BRIEF: Go line by line through the entries below and copy those containing the string "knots".
==== EXERCISE INPUT
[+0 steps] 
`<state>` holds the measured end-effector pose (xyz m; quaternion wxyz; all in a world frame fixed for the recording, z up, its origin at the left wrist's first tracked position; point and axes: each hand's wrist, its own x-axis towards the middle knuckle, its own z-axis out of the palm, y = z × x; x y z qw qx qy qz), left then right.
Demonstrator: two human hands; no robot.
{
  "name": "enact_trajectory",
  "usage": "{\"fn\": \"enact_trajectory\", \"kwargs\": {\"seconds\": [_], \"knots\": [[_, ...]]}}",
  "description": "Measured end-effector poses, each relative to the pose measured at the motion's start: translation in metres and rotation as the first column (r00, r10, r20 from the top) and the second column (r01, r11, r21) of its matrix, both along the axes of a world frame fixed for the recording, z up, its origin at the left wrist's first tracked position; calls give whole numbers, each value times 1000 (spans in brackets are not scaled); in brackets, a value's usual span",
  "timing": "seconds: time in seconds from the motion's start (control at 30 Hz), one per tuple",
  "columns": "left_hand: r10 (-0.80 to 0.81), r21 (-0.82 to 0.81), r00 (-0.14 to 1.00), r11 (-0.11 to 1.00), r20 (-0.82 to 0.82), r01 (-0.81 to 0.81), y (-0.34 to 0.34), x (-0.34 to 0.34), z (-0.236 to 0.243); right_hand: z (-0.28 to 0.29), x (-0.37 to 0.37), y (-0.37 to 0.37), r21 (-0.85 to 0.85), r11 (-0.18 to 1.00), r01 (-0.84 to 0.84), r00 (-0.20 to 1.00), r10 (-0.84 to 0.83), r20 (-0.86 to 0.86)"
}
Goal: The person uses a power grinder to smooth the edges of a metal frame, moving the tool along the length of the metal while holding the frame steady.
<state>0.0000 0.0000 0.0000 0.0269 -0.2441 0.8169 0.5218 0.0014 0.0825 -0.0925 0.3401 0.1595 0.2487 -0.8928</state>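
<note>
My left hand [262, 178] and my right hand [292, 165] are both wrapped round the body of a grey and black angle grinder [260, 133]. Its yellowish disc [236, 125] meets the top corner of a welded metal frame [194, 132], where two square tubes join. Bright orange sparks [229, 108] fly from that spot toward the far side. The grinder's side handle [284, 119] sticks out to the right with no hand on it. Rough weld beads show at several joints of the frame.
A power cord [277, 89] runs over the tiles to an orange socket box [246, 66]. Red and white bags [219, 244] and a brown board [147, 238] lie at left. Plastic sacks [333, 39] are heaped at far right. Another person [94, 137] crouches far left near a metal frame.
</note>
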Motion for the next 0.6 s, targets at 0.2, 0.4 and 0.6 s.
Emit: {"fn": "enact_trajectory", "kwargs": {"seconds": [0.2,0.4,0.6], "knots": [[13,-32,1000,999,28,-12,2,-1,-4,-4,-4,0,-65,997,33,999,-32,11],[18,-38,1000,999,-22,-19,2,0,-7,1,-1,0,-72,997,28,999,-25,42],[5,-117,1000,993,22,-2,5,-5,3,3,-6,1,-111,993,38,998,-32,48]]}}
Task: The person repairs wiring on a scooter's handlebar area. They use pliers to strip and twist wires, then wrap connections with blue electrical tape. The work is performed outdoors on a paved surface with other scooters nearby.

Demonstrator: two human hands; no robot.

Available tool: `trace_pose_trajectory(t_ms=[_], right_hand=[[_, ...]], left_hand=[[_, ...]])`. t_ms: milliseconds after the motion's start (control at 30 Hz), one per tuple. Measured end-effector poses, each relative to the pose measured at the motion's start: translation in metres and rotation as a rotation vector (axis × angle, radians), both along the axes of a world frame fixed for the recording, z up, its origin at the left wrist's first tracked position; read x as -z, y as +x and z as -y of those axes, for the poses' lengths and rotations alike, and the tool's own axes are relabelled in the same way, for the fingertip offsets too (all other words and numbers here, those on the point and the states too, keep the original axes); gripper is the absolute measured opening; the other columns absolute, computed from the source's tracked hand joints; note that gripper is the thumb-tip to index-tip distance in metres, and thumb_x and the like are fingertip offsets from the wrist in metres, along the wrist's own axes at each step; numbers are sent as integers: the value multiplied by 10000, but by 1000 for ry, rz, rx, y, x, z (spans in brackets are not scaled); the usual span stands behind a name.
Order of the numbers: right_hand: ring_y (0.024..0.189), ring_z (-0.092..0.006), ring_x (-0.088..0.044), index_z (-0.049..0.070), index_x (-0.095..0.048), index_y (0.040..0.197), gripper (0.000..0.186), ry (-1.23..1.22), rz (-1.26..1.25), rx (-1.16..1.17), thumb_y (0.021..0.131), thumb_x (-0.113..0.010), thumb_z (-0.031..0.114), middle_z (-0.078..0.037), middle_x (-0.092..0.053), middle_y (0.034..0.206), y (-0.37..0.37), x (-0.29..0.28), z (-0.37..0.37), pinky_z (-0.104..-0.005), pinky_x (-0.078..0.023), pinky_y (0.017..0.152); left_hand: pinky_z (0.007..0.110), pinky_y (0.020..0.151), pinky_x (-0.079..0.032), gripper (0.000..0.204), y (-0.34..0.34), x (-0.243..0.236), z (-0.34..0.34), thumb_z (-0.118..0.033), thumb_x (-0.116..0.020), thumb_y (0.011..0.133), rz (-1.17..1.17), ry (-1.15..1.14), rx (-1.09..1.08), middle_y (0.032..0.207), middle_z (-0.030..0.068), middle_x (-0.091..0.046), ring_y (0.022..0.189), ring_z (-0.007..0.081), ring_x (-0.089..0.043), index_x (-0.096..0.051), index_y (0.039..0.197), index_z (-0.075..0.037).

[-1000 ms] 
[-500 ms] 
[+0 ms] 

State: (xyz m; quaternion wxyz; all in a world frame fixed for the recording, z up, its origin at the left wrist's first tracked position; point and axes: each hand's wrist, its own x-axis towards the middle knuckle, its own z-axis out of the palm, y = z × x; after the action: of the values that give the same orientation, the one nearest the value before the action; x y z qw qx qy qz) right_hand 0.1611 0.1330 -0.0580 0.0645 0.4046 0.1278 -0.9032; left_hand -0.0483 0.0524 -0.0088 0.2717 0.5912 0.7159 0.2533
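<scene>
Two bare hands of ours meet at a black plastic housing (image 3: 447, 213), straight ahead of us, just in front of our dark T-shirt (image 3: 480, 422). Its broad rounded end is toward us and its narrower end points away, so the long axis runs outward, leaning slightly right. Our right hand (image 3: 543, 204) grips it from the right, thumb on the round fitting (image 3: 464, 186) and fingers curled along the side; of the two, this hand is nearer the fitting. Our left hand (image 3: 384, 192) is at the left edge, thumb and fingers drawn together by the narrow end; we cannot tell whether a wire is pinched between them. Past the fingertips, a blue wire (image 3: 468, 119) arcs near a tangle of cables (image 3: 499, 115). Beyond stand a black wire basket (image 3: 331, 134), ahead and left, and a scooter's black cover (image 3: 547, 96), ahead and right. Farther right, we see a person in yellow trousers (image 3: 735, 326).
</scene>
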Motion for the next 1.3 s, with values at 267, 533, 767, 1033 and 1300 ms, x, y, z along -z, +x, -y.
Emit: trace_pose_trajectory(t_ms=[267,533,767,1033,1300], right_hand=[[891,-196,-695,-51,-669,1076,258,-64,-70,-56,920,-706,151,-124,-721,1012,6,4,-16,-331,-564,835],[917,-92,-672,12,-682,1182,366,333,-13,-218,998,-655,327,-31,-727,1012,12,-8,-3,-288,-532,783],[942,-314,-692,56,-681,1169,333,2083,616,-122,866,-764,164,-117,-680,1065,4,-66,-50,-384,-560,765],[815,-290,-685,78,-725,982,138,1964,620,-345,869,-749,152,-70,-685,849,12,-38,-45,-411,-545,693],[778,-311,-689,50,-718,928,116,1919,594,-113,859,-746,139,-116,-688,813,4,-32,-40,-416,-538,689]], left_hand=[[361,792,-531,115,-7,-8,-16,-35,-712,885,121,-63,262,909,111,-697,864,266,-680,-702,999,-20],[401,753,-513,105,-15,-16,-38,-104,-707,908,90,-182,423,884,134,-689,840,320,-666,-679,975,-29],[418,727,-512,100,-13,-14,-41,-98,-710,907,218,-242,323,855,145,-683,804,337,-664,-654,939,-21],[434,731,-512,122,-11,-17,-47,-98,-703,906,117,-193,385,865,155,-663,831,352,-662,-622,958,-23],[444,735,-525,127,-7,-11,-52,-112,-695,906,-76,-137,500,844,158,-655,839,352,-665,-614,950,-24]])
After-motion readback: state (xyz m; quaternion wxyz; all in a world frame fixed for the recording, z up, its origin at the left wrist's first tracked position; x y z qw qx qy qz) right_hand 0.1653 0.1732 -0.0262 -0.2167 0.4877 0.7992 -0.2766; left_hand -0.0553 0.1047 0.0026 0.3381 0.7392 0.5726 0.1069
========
FINISHED EXERCISE:
  "usage": "{\"fn\": \"enact_trajectory\", \"kwargs\": {\"seconds\": [_], \"knots\": [[_, ...]]}}",
Emit: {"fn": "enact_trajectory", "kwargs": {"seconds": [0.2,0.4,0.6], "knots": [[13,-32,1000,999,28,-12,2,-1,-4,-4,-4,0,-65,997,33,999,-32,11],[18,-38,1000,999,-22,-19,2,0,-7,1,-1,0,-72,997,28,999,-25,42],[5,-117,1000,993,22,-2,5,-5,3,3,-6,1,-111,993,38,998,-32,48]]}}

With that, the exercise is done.